Shape Transfer Bayesian Optimization

Introduction

If you are going to optimize hyperparameters in two similar tasks, and these two tasks have the same hyperparameters space. In task 1, you can use random/grid search, or EI (Expected Improvement) method based on GP (Gaussian Process) model to optimize the hyperparameters. In task 2, based on the optimized hyperparameters and experiment results in task 1, optimizing hyperparameters can be more efficient by transfering knowledge from task 1.

There are 2 types of transfer learning in Bayesian Optimization. The first type is the same as task 1, but initialized at the best hyperparameter selected in task 1, for example, EI method starts from best hyperparameter of task 1. The second type transfers not only knowledge of best hyperparameter, but also transfers knowledge of previous experiment results to new task (i.e., task 2).
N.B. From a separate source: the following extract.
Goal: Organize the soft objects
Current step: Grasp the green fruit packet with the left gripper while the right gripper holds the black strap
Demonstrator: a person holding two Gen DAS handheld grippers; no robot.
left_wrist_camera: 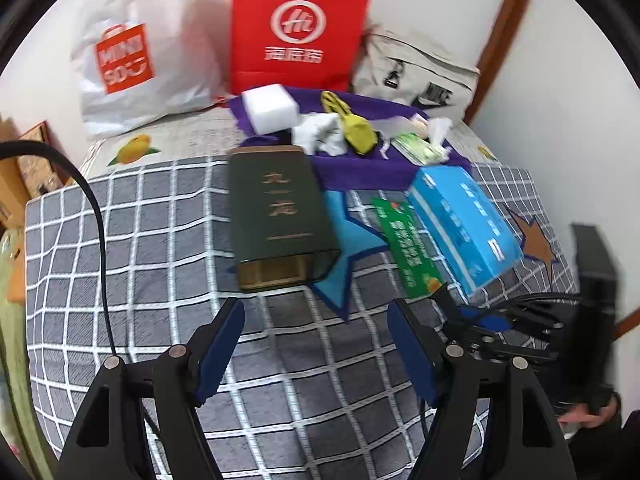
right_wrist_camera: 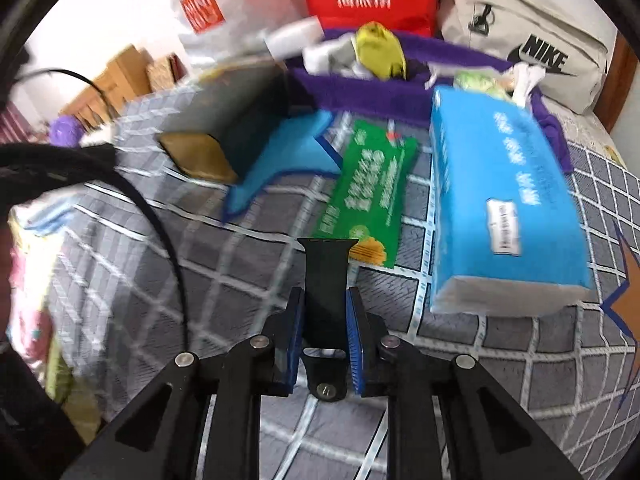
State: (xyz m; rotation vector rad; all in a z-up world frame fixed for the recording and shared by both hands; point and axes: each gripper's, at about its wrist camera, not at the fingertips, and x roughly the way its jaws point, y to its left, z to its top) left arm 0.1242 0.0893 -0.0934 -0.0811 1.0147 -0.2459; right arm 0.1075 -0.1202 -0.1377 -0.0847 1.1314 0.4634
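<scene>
My right gripper [right_wrist_camera: 325,300] is shut on a black watch strap [right_wrist_camera: 326,280] and holds it above the checked bedspread [right_wrist_camera: 160,280], in front of a green packet [right_wrist_camera: 372,188] and a blue tissue pack [right_wrist_camera: 500,200]. My left gripper [left_wrist_camera: 316,316] is open and empty over the bedspread [left_wrist_camera: 160,240], just short of a dark green tin [left_wrist_camera: 276,212]. The right gripper [left_wrist_camera: 480,320] shows at the left wrist view's lower right. On a purple cloth [left_wrist_camera: 360,172] lie a white foam block [left_wrist_camera: 270,108], a yellow-green pouch [left_wrist_camera: 358,130] and white crumpled pieces [left_wrist_camera: 320,134].
A white Miniso bag [left_wrist_camera: 132,56], a red paper bag [left_wrist_camera: 296,28] and a beige Nike bag [left_wrist_camera: 420,76] lean on the wall behind. A black cable [left_wrist_camera: 96,216] crosses the left. Cardboard boxes [right_wrist_camera: 116,76] stand beyond the bed's left edge.
</scene>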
In this project, we implement EI to optimize hyperparameters of task 1. For other methods, like grid search and rand search, since they are straight forward, so you can use them by writting several lines codes. Besides, in task 2, we implement three methods of transfer learning in Bayesian Optimizaton, EI starting from best hyperparameter of task 1, BCBO (Biases Corrected Bayesian Optimization) and STBO (Shape Transfer Bayesian Optimization) proposed in above our paper.

Usage

To apply STBO method in real tasks, you can easily run ./main.py script to find next point for your tasks.

task 1:

In task 1, you can use EI method by following below steps,

step 1: add initial experiment points

Before start the EI method, you need to prepare some initial experiment points and get the responses by running task 1 on them. after that, add these initialization points to a file by following the header below, e.g. , ./data/experiment_points_task1_gp.tsv.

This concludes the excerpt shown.